- [WHAT NEEDS TO BE DONE] Once you reach the line containing "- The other" in the data below, restate each line word for word up to and including the one containing "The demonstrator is".

[Start of section]

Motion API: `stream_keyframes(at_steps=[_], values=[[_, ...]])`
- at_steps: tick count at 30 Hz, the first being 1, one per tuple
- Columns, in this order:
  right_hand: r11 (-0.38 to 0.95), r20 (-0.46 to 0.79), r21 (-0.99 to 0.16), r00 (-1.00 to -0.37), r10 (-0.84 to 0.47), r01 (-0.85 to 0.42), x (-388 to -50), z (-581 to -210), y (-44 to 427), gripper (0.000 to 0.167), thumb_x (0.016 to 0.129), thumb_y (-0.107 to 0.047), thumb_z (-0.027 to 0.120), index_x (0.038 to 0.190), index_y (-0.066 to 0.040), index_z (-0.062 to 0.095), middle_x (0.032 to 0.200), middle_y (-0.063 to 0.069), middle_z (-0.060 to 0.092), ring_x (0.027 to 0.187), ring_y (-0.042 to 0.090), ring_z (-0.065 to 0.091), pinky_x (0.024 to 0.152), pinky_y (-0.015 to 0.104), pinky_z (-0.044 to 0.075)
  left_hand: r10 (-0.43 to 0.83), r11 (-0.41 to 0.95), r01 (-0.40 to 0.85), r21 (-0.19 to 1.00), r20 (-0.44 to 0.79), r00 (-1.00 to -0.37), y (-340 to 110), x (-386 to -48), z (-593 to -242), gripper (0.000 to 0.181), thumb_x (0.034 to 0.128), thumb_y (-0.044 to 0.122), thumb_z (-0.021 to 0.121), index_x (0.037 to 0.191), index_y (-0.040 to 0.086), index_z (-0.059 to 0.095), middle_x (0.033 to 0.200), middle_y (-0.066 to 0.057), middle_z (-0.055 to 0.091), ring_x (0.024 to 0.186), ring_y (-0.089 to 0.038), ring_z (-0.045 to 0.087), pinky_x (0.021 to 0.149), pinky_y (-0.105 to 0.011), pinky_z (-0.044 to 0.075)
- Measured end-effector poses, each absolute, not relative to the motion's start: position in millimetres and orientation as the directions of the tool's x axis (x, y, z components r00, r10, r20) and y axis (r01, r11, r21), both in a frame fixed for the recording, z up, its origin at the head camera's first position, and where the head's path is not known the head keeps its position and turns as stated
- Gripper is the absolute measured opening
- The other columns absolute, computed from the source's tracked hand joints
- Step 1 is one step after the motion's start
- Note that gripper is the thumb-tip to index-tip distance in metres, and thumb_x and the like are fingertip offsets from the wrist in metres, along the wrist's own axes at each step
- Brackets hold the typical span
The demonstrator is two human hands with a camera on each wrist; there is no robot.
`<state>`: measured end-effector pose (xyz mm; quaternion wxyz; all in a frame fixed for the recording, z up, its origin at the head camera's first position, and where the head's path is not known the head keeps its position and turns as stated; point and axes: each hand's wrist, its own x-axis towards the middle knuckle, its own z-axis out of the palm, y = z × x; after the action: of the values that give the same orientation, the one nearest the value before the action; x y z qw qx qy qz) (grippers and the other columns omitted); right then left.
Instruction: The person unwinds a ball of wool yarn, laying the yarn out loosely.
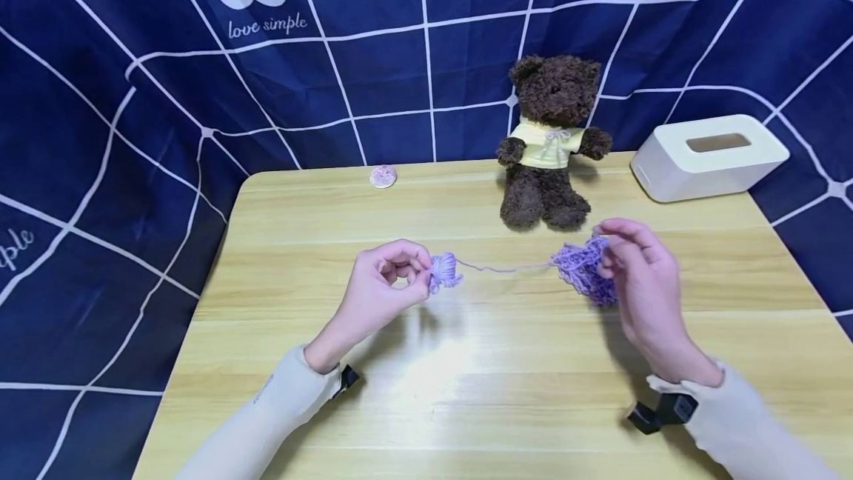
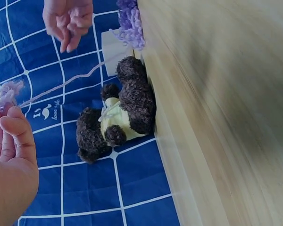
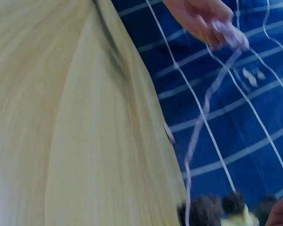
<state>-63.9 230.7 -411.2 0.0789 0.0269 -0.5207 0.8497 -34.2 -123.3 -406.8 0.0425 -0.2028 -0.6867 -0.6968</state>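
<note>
My left hand (image 1: 386,280) pinches a small wound bundle of light purple yarn (image 1: 443,272) between thumb and fingers, above the table. From the bundle a single yarn strand (image 1: 503,270) runs right to a loose, tangled heap of darker purple yarn (image 1: 585,272). In the head view my right hand (image 1: 643,287) partly covers that heap. The left wrist view shows the right hand (image 2: 68,21) apart from the heap (image 2: 130,26), its fingers loosely bent with nothing between them. In the right wrist view the strand (image 3: 205,108) passes clear of the right fingers (image 3: 282,212).
A brown teddy bear (image 1: 553,139) in a yellow shirt sits at the back of the wooden table (image 1: 300,243). A white tissue box (image 1: 706,158) stands at the back right; a round pink disc (image 1: 383,176) lies near the back edge. Blue printed cloth (image 1: 373,72) hangs behind.
</note>
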Motion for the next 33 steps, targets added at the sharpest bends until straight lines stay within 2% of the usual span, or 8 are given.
stream_keyframes(at_steps=[3,10,14,17,22,25,29,33], values=[[-0.360,0.120,-0.926,-0.993,-0.005,-0.110,-62.8,-411.6,210.6,0.020,0.111,0.005,0.055,0.125,0.007,0.068,0.116,0.010,0.073,0.079,0.012,0.059,0.064,0.018,0.054,0.221,-0.056,0.344,0.937,0.347,-0.911,-120.7,-33.2,-407.6,0.015,0.0849,-0.003,0.071,0.100,-0.003,0.073,0.087,-0.019,0.073,0.074,-0.018,0.062,0.067,-0.021,0.054],[-0.009,0.077,-0.997,-0.958,-0.276,-0.078,-63.2,-414.6,171.3,0.034,0.111,-0.003,0.058,0.144,0.002,0.062,0.132,0.008,0.070,0.086,0.012,0.061,0.073,0.024,0.060,0.224,-0.055,0.344,0.937,0.347,-0.911,-119.8,-33.7,-404.5,0.015,0.0853,-0.004,0.071,0.100,-0.002,0.074,0.086,-0.017,0.073,0.074,-0.018,0.061,0.067,-0.021,0.053],[0.030,0.056,-0.997,-0.908,-0.415,-0.075,-63.0,-420.3,155.2,0.041,0.112,-0.008,0.059,0.152,-0.001,0.057,0.142,0.013,0.067,0.085,0.014,0.061,0.074,0.027,0.059,0.229,-0.059,0.344,0.937,0.348,-0.909,-119.8,-33.4,-403.7,0.015,0.0854,-0.003,0.071,0.100,-0.002,0.073,0.086,-0.017,0.073,0.074,-0.018,0.061,0.067,-0.021,0.053],[0.009,0.031,-0.999,-0.880,-0.474,-0.040,-62.5,-422.5,147.2,0.043,0.113,-0.012,0.061,0.154,-0.002,0.056,0.140,0.015,0.067,0.083,0.015,0.060,0.073,0.028,0.057,0.232,-0.060,0.345,0.937,0.349,-0.908,-119.3,-32.8,-403.7,0.014,0.0862,-0.005,0.071,0.100,-0.002,0.073,0.086,-0.016,0.073,0.074,-0.018,0.061,0.067,-0.021,0.054],[0.045,-0.041,-0.999,-0.867,-0.496,0.021,-61.5,-424.8,144.2,0.037,0.111,-0.016,0.065,0.145,-0.001,0.065,0.111,0.011,0.071,0.083,0.020,0.061,0.073,0.028,0.057,0.237,-0.056,0.354,0.933,0.357,-0.903,-118.5,-31.4,-403.8,0.016,0.0871,-0.010,0.071,0.100,-0.001,0.073,0.086,-0.007,0.073,0.074,-0.018,0.061,0.067,-0.022,0.053],[0.081,-0.060,-0.996,-0.877,-0.476,0.024,-61.6,-425.0,146.9,0.029,0.110,-0.017,0.067,0.133,0.001,0.071,0.095,0.009,0.069,0.082,0.024,0.062,0.075,0.031,0.059,0.239,-0.050,0.360,0.932,0.361,-0.901,-119.1,-30.9,-403.7,0.016,0.0870,-0.011,0.071,0.100,-0.001,0.074,0.085,-0.008,0.073,0.074,-0.018,0.061,0.067,-0.022,0.053],[0.076,-0.011,-0.997,-0.900,-0.435,-0.025,-63.3,-421.3,151.5,0.024,0.110,-0.014,0.067,0.120,0.008,0.071,0.090,0.008,0.069,0.081,0.025,0.064,0.076,0.031,0.061,0.239,-0.048,0.358,0.933,0.359,-0.902,-120.2,-31.0,-404.1,0.015,0.0863,-0.007,0.070,0.099,0.000,0.074,0.085,-0.015,0.072,0.074,-0.019,0.061,0.066,-0.021,0.052],[0.020,0.078,-0.996,-0.927,-0.367,-0.092,-64.6,-414.8,155.4,0.020,0.109,-0.009,0.066,0.114,0.010,0.070,0.086,0.007,0.066,0.078,0.021,0.062,0.071,0.027,0.059,0.249,-0.043,0.356,0.933,0.355,-0.901,-120.3,-31.9,-404.9,0.015,0.0865,-0.005,0.070,0.099,0.001,0.074,0.085,-0.014,0.072,0.074,-0.019,0.061,0.066,-0.021,0.052]])
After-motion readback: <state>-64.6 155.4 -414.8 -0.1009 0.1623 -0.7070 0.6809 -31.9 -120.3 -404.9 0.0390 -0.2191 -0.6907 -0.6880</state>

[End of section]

- [RESPONSE TO THIS EXERCISE]
- The other columns absolute, computed from the source's tracked hand joints
- Step 1 is one step after the motion's start
- Note that gripper is the thumb-tip to index-tip distance in metres, and thumb_x and the like are fingertip offsets from the wrist in metres, along the wrist's own axes at each step
- Brackets hold the typical span
The demonstrator is two human hands with a camera on each wrist; there is no robot.

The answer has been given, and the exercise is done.